- _Task_:
Set out word for word the line that contains "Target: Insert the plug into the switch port" and each line after it, through the end of the data below, but exclude the pictures.

****************

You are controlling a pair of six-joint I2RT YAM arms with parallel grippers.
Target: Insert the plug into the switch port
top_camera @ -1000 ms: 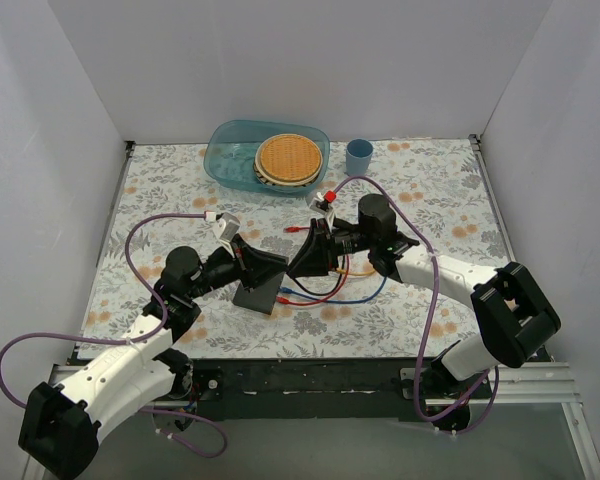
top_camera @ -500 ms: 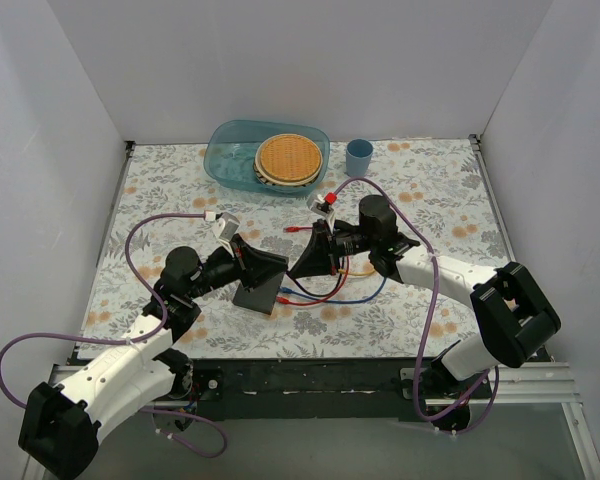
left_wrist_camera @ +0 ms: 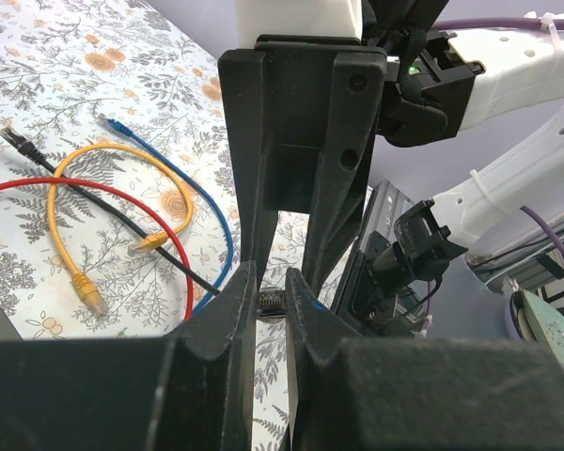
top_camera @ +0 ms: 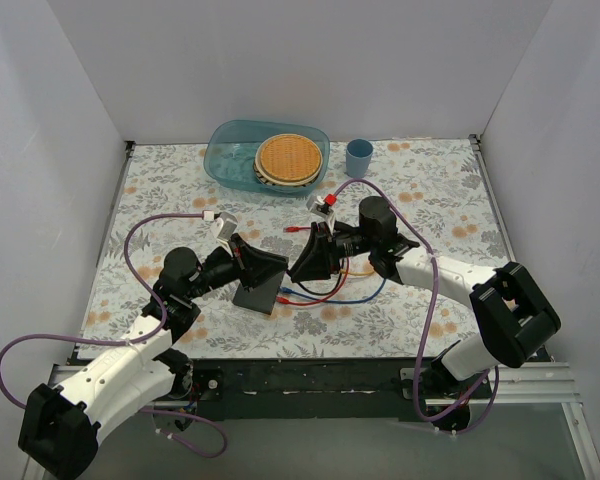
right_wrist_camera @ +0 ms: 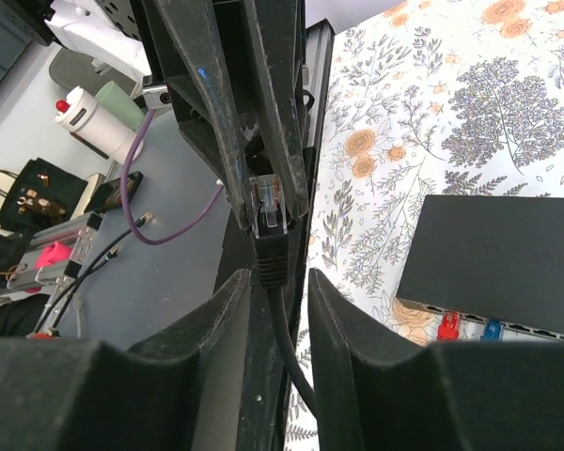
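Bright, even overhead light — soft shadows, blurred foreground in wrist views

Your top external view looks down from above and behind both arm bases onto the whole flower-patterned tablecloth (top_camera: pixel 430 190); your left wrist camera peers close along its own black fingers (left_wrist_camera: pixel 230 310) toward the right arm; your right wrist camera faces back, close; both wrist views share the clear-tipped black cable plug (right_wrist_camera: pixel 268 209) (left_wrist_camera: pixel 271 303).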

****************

- _Response below_:
Target: Insert the plug into the switch port
top_camera @ -1000 ms: 
top_camera @ -500 ms: 
left_wrist_camera @ +0 ms: 
top_camera @ +0 ms: 
right_wrist_camera @ +0 ms: 
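Bright, even overhead light — soft shadows, blurred foreground in wrist views

Your top external view looks down from above and behind both arm bases onto the whole flower-patterned tablecloth (top_camera: pixel 430 190); your left wrist camera peers close along its own black fingers (left_wrist_camera: pixel 230 310) toward the right arm; your right wrist camera faces back, close; both wrist views share the clear-tipped black cable plug (right_wrist_camera: pixel 268 209) (left_wrist_camera: pixel 271 303).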

The full output has been given.